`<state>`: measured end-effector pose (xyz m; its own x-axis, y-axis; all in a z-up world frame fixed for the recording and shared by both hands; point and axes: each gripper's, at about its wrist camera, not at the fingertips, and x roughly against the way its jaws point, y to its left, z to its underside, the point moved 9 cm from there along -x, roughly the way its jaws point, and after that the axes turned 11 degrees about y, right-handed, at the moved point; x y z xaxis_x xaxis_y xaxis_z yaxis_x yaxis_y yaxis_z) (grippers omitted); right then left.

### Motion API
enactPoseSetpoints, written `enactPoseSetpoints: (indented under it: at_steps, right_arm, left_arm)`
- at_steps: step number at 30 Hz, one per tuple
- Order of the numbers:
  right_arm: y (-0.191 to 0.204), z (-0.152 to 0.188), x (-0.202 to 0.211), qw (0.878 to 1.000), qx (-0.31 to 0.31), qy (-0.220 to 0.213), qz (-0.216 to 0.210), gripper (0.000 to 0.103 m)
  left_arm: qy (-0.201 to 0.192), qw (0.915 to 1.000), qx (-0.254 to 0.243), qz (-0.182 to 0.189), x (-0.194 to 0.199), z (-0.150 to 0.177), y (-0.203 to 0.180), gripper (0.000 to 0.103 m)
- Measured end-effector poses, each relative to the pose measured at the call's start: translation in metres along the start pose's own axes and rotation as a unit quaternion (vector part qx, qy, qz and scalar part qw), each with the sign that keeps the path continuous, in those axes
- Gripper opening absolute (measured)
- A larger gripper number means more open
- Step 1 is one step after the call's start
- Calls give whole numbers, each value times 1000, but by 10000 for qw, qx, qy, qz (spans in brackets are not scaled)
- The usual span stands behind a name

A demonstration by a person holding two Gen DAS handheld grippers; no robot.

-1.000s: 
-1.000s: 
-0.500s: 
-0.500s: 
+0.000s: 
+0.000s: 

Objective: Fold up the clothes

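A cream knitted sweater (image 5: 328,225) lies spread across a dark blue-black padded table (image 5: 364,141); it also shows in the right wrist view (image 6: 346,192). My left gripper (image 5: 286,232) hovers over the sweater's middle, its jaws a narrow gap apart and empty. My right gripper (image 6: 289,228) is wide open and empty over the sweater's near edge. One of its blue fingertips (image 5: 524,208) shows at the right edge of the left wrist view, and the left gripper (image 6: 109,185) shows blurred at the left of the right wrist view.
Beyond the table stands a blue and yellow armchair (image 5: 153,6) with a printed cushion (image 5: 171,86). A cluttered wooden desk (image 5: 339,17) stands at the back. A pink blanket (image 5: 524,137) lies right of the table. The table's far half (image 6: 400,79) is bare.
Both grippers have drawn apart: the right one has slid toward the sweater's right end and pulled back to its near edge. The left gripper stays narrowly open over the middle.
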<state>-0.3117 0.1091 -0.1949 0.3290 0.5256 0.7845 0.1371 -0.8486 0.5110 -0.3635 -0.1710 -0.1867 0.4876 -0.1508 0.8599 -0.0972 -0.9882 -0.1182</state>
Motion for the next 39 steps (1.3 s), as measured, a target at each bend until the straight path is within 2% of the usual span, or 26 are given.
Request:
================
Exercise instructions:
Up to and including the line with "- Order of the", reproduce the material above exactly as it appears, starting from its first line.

Solution for this problem:
`<state>`: measured end-effector pose (xyz m; its own x-axis, y-axis; all in a z-up world frame fixed for the recording and shared by both hands; point and axes: each gripper's, at about its wrist camera, not at the fingertips, and x roughly against the way its jaws point, y to its left, z to its underside, the point moved 9 cm from there along -x, roughly the way its jaws point, and after that the axes turned 11 degrees about y, right-handed, at the moved point; x y z xaxis_x xaxis_y xaxis_z yaxis_x yaxis_y yaxis_z) (grippers omitted); right then left.

### Motion API
enactPoseSetpoints, written `enactPoseSetpoints: (indented under it: at_steps, right_arm, left_arm)`
- at_steps: step number at 30 Hz, one per tuple
- Order of the numbers:

No further response is needed.